Notable Quotes from Professional Development

"That's what it means to be white: the murderous actions of one white person do not cause every other white person to be viewed in the same light..."

Notable quotes from Home and Away

"Yet racism isn't the only thing that takes practice -- so too does antiracism."




"But to be black or brown is to know there is reasons to feel less than giddy about about the United States; it is to have a love-hate relationship with the nation."
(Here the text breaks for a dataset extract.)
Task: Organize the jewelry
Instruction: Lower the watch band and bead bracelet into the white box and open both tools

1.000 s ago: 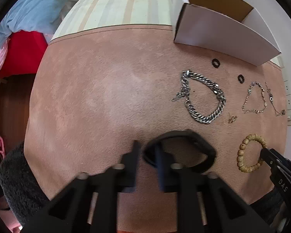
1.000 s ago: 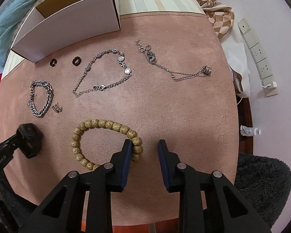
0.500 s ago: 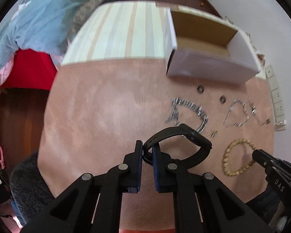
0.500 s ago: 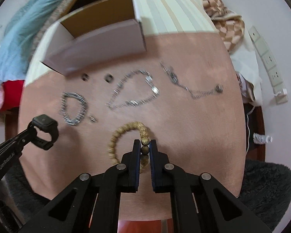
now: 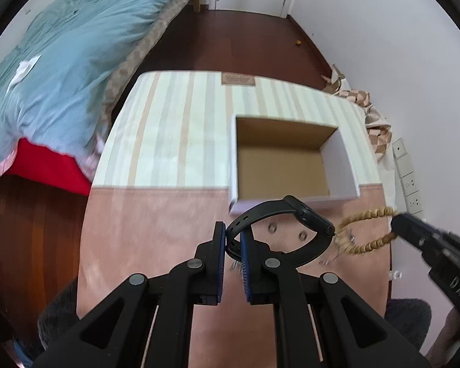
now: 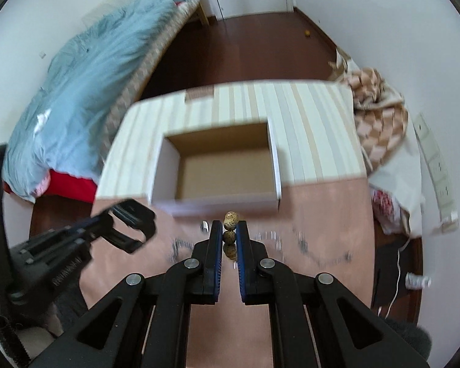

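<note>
In my left gripper I hold a black watch, the pads pressed together on the strap end. It is matte black all over: a rubbery band closed into a loop, with a dark rectangular case on the far right of the loop and a small crown on the side of the case. The loop stands edge-on to the pads and stretches away from my fingers to the right, its long axis running from the gripped strap toward the case, slightly upward in my left view. It hangs in the air just in front of the near wall of the open cardboard box, above the pink mat.

In my right gripper I hold the wooden bead bracelet, the jaws narrow and clamped on one bead. The beads are round, tan and finely speckled with dark dots. From my right camera I see only a short column of them, one above the pads, one between, one below, so the ring stands on edge there. From my left camera the bracelet shows as a flattened oval lying left to right, its long axis about level, just right of the watch case and just in front of the box's right corner.

The box is white outside and brown inside, and sits where the mat meets the striped cloth.
</note>
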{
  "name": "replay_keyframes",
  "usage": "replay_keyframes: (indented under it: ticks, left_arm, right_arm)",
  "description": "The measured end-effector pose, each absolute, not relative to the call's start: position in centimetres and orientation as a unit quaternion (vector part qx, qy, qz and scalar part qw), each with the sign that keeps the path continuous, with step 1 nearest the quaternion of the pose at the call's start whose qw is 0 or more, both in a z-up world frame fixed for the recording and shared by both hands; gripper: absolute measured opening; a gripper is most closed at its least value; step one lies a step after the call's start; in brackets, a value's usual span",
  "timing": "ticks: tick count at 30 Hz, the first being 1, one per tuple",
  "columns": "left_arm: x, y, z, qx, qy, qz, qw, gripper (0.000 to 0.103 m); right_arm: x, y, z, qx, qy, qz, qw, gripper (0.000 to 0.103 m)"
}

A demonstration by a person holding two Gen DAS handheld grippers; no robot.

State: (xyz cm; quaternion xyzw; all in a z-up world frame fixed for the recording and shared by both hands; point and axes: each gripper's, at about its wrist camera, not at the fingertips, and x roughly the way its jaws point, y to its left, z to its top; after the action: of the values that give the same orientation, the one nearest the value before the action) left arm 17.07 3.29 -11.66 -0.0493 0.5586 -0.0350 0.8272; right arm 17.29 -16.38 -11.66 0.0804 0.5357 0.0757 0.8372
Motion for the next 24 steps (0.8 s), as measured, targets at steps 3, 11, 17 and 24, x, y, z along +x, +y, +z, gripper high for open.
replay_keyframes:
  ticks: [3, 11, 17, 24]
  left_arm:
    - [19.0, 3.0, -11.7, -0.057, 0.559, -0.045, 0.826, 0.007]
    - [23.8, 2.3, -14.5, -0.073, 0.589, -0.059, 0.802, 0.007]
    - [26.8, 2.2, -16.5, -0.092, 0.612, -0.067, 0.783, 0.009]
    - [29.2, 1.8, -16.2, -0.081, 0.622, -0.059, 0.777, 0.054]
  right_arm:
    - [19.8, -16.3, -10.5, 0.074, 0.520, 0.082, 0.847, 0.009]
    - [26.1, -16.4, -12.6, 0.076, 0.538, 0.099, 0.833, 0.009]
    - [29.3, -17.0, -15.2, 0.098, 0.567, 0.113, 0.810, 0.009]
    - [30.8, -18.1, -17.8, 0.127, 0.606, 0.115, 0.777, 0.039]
"The ability of whites to deny nonwhite reality, to not even comprehend that there is a nonwhite reality, indicates how pervasive white privilege is in this society."

Opinion

I thought Wise did a really good job explaining things. He saw things from multiple angles and afforded his readers to see those as well. While I thought that maybe some things were too long winded or maybe didn't have total relevance to racial issues (since this is a reflection on race), I thought he did a really good job on chronologizing his life and current events at that time. White privilege is very real, I am assumed to be white by how light my skin is, and while I do identify by that, my mother is Puerto Rican which makes me mixed. But I don't even truly see myself that way because of what is afforded to me identifying as white.

Importance

To me this book is a very good summation of everything we've learned put into action. It allows us to put terms and concepts to actuality and to second hand experience all that is wrong with racism in one sitting. To internalize Wise's words and what it means for society validates everything we've learned in this class. Being white I don't experience a lot of racism, and also due to how I act as a person. But this book showed how many parallels between what Wise describes in the 70's or 80's and making those connections to present day just highlights what we still have to fix as a nation.